Dans l’ordre des valeurs, se situent le Bien, le Beau, le Vrai et le Juste. Notre passion pour le juste l’emporte sur notre attachement au bien, au beau et au vrai. La preuve résulte dans le fait qu’il n’y a pas de Ministère du bien mais un Ministère des affaires sociales, pas de Ministère du beau mais un Ministère des affaires culturelles et pas de Ministère du vrai, seulement dans les pires moments un Secrétariat d’État à l’information.

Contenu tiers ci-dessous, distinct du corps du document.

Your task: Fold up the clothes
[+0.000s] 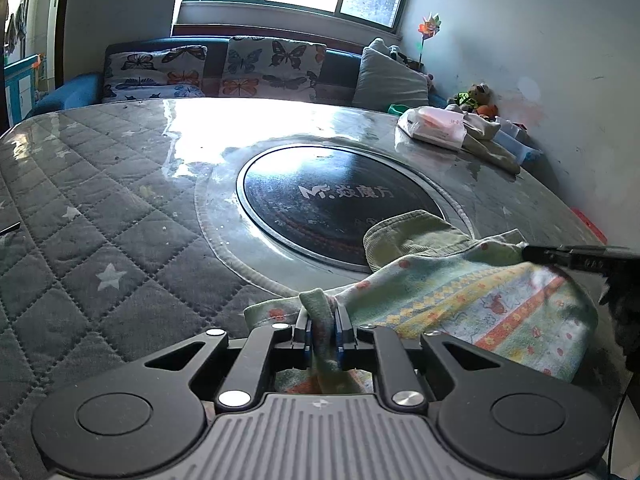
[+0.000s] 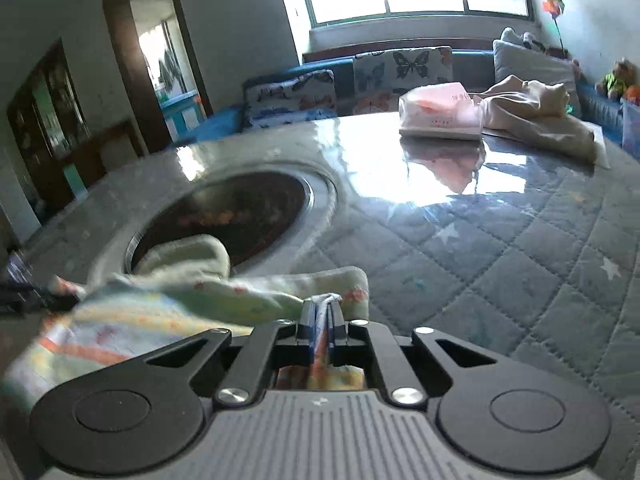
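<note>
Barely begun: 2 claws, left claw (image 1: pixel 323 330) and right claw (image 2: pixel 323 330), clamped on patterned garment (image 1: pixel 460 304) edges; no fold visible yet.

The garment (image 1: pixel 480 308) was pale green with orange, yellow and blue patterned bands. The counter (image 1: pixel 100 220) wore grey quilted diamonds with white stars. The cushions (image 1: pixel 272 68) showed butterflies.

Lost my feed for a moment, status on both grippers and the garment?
Left gripper shut on the pastel patterned garment. Right gripper shut on another edge. Garment on the quilted grey table, partly over the round black hotplate.
</note>
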A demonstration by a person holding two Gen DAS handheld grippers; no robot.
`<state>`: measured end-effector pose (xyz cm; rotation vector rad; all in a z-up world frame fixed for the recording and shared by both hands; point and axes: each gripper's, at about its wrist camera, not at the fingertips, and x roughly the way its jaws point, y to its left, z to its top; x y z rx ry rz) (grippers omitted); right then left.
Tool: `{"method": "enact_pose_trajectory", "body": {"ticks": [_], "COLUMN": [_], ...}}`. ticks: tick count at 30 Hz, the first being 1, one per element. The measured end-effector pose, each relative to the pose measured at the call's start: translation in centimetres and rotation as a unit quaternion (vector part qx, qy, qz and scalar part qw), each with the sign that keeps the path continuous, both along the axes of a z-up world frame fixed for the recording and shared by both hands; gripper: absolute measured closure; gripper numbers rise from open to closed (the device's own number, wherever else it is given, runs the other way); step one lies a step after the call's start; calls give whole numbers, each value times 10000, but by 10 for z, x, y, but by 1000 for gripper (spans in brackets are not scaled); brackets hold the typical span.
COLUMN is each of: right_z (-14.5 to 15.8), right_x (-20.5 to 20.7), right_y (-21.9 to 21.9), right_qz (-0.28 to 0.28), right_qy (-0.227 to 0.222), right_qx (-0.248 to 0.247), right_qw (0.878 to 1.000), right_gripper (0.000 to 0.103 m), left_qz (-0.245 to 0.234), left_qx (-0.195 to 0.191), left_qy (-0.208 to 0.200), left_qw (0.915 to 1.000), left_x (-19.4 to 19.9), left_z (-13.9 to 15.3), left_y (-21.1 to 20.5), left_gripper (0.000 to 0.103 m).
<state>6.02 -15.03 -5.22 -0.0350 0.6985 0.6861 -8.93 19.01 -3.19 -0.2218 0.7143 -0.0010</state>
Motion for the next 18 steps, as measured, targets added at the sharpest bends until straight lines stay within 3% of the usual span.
{"method": "enact_pose_trajectory", "body": {"ticks": [4, 7, 9, 11, 18], "right_z": [8, 20, 26, 26, 8], "right_x": [-3, -11, -15, -18, -22], "right_y": [1, 7, 13, 23, 55], "right_qz": [-184, -162, -23, 223, 691], "right_qy": [-174, -486, -543, -452, -183], "right_qx": [-33, -36, 45, 120, 18], "right_qw": [9997, 9987, 9985, 9987, 9974], "right_gripper": [92, 90, 88, 87, 87], "left_qz": [81, 182, 281, 369, 533], "left_qx": [18, 33, 65, 112, 79], "left_qy": [0, -8, -28, -59, -166], "left_qw": [10000, 9998, 9996, 9992, 9984], "left_x": [0, 0, 0, -1, -9], "left_z": [2, 3, 5, 7, 18], "left_y": [1, 2, 4, 4, 7], "left_gripper": [86, 77, 61, 57, 55]}}
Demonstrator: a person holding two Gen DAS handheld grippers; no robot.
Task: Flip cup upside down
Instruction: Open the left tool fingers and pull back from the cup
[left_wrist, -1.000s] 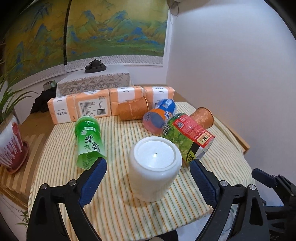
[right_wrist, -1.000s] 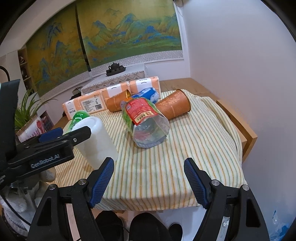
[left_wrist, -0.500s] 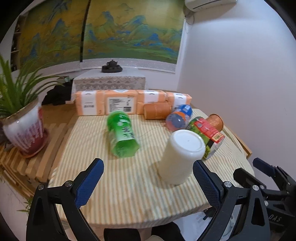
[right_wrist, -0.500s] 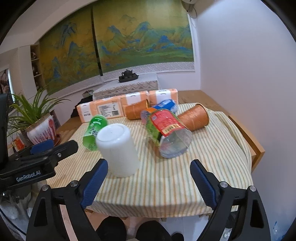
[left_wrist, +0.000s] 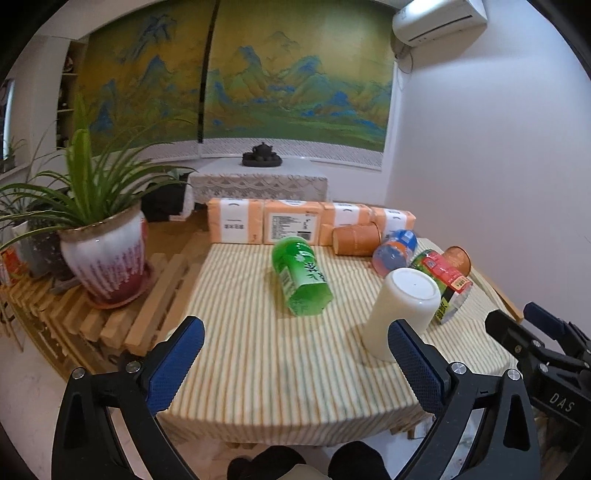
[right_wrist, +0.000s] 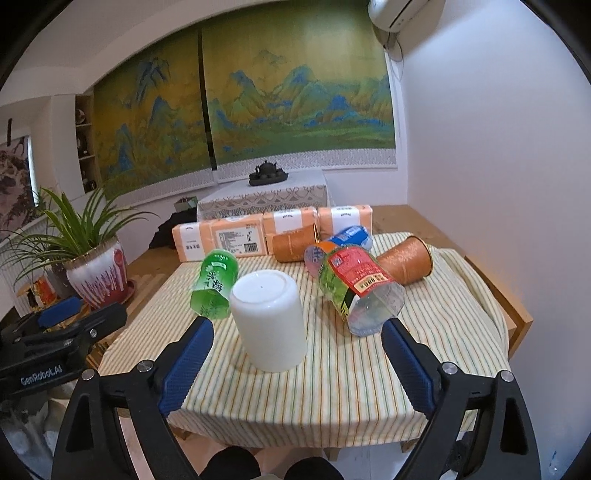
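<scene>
White cup (right_wrist: 269, 319) stands inverted on the striped tablecloth (right_wrist: 332, 380) before a landscape mural (right_wrist: 258, 110).

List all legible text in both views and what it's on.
"GenRobot.AI": on the left claw body, right wrist view.
"DAS": on the right claw body, left wrist view.
"888": yellow tag on the red-label bottle; partly blurred.
Green bottle: Chinese characters, unreadable.
Orange packs: print too small.

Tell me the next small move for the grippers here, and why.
Probably just draw both back and stop. The white cup already stands on the striped cloth with its closed base up. The left hand-held gripper and right hand-held gripper are open, empty and touching nothing, so no regrasp looks needed.
</scene>
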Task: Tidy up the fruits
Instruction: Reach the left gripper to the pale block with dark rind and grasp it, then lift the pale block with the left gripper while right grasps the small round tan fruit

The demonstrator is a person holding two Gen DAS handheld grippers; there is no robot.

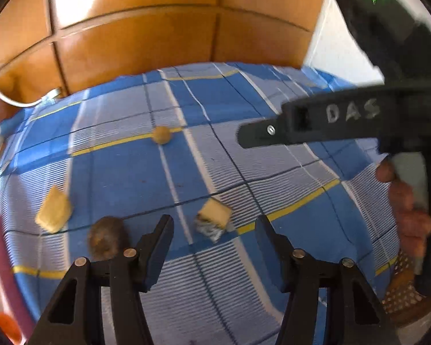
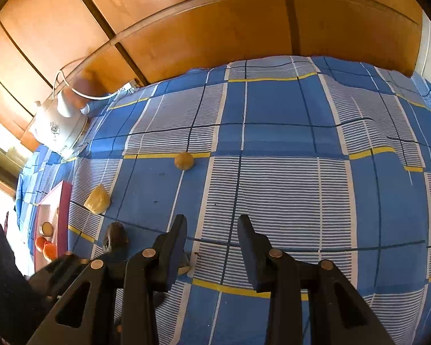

Mais il y a un Ministère de la Justice. De la naît notre inévitable déception. Nos juges appliquent la loi qui est, à un moment donné, l’expression de la conscience collective. Or la conscience collective évolue constamment et plus vite que la loi ne change. Il en résulte un décalage permanent entre notre sentiment du juste et l’application du droit par le Juge.
C’est ce qui rend la parole de l’avocat essentielle.
En témoignent le procès de Bobigny sur l’avortement en 1972 où Gisèle Halimi a obtenu contre la loi une peine symbolique préfigurant la future légalisation de l’avortement, ainsi que le procès de Patrick Henry que Robert Badinter fit échapper à la peine de mort avant d’obtenir que la loi ne la supprime cinq ans plus tard.
Bien sûr nous sommes confrontés perpétuellement au sentiment de l’injustice que nous ne parvenons pas toujours à vaincre.
Permets-moi de te renvoyer à la parole du Curé de Torcy au jeune Curé d’Ambricourt dans Le Journal d’un Curé de Campagne de Georges Bernanos :
« Méfie-toi de l’injustice ! Surtout ne t’imagine pas que tu la feras reculer en la fixant droit dans les yeux comme un dompteur : tu n’échapperas pas à sa fascination et à son vertige. Surtout ne la regarde juste que ce qu’il faut et ne la regarde jamais sans prier ! ».
Je te souhaite de toujours privilégier l’espérance.
Je te redis mon indéfectible amitié.